▸ **Aim of the exercise**
A line below contains "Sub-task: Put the", and a later one contains "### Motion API". Repeat both, with every line between them, exactly.

====

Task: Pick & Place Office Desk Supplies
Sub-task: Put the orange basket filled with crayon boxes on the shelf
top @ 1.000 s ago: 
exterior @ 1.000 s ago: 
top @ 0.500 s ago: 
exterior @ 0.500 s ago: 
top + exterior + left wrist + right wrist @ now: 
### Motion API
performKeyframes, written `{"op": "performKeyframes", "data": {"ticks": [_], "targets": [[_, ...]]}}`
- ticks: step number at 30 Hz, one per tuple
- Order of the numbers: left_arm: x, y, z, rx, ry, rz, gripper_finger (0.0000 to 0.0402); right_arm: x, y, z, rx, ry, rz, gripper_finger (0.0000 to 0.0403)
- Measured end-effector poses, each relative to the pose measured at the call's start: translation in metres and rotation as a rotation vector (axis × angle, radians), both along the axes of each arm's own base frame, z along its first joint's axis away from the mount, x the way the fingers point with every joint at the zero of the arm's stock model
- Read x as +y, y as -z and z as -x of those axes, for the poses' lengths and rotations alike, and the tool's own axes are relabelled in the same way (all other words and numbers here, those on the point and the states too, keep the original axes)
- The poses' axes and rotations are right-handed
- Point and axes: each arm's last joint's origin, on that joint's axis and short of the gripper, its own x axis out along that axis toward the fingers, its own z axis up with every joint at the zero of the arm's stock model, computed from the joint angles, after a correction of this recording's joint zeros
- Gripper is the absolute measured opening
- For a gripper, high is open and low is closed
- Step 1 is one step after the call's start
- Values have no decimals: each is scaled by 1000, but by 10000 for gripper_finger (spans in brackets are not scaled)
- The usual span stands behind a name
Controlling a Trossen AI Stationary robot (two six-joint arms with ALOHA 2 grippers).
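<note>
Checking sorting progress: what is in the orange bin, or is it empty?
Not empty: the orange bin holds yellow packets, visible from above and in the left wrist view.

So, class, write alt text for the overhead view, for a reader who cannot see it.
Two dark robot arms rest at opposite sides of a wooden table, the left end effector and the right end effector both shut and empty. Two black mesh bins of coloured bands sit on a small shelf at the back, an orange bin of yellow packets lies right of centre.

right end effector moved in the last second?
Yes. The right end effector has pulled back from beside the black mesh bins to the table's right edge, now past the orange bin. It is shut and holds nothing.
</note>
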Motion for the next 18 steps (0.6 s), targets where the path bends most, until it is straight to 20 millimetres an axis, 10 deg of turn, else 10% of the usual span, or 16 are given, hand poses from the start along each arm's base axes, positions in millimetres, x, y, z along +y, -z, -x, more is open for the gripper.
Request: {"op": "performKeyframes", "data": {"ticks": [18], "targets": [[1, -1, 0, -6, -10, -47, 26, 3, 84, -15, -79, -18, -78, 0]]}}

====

▸ **Reply to the task**
Sub-task: Put the orange basket filled with crayon boxes on the shelf
top @ 1.000 s ago: 
exterior @ 1.000 s ago: 
top @ 0.500 s ago: 
exterior @ 0.500 s ago: 
top + exterior + left wrist + right wrist @ now: 
### Motion API

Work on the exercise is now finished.